Local Theatre Entertains and Engages

In an old-fashioned venue, theatre goers get modern productions and classic escape.

Theatres have always been a great escape. Throughout history troupes of performers have been moving us to tears and lightening our troubles with a little laughter. Pauper's in Shakespeare's audience stood in a pit and paid a half penny to see performances.

The musical, a song and sometimes a dance that comes with a story, is an original and enduring American art form. All of these possibilities come to life anew each year at the , a refurbished 1917 silent movie house now in its 11th year of live performance.

Enter this season's production of The Rimers of Eldritch, a drama of unusual dimensions dealing with a murder and the deeply buried secrets of a small community that the bloody act comes to reveal. Set in the fictional town of Eldritch, Missouri in the 1950s the audience is introduced to a number of characters all trapped in the lifeless former mining town. 

The action of the play chips away at the layers of misperceptions  that have metaphorically frozen the town's remaining inhabitants.
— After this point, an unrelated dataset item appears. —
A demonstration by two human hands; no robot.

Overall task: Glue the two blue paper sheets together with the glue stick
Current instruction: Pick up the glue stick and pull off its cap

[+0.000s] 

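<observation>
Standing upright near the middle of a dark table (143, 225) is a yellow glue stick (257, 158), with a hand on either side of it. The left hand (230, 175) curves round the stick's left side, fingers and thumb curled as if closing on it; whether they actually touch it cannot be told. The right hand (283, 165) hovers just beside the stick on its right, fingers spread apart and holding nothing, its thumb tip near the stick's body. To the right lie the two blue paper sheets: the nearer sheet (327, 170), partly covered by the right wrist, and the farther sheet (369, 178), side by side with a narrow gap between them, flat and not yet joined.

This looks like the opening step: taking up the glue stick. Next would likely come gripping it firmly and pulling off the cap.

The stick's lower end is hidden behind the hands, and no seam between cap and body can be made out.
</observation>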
It's as if they are encrusted with rime, that frost-like ice that delicately wraps around everything exposed to such weather. The layers slowly give way until the truth is uncovered.

The wrenching process for the characters on stage involves the audience in a kind of  jigsaw puzzle as bits of information are revealed. Like the characters, the audience has to piece it all together.

Written by Pulitzer Prize winning playwright Lanford Wilson ( Hot l Baltimore, Talley's Folly and Balm in Gilead) the play offers language that is lyrical and gifted, bouying the audience in spite of the world it portrays.

If the theatre of entwined mysteries and dark reality is not your idea of escape, Stoneham's following production, 42nd Street, will set you right. Since its Broadway debut in 1980, with more than 3,400 performances in New York , it went on to enthrall audiences in London and Asia.

Its spectacular numbers with young performers belting out a dozen or so showstoppers and rhythmically tapping their way through the depression era it's set in, have been winning fans for over 30 years.

The Rimers of Eldritch runs March 24 to April 10. 42nd Street runs May 5 to 29. Other 2011 productions include The Sisters of Swing, Perfect Harmony and The Turn of the Screw. Tickets: $38-$44, student tickets $20. Discounts for seniors are available. 

Dave Leader March 27, 2011 at 01:13 PM
I enjoyed the Rimers of Eldrich. People who enjoyed Inception may like the quirky timeline.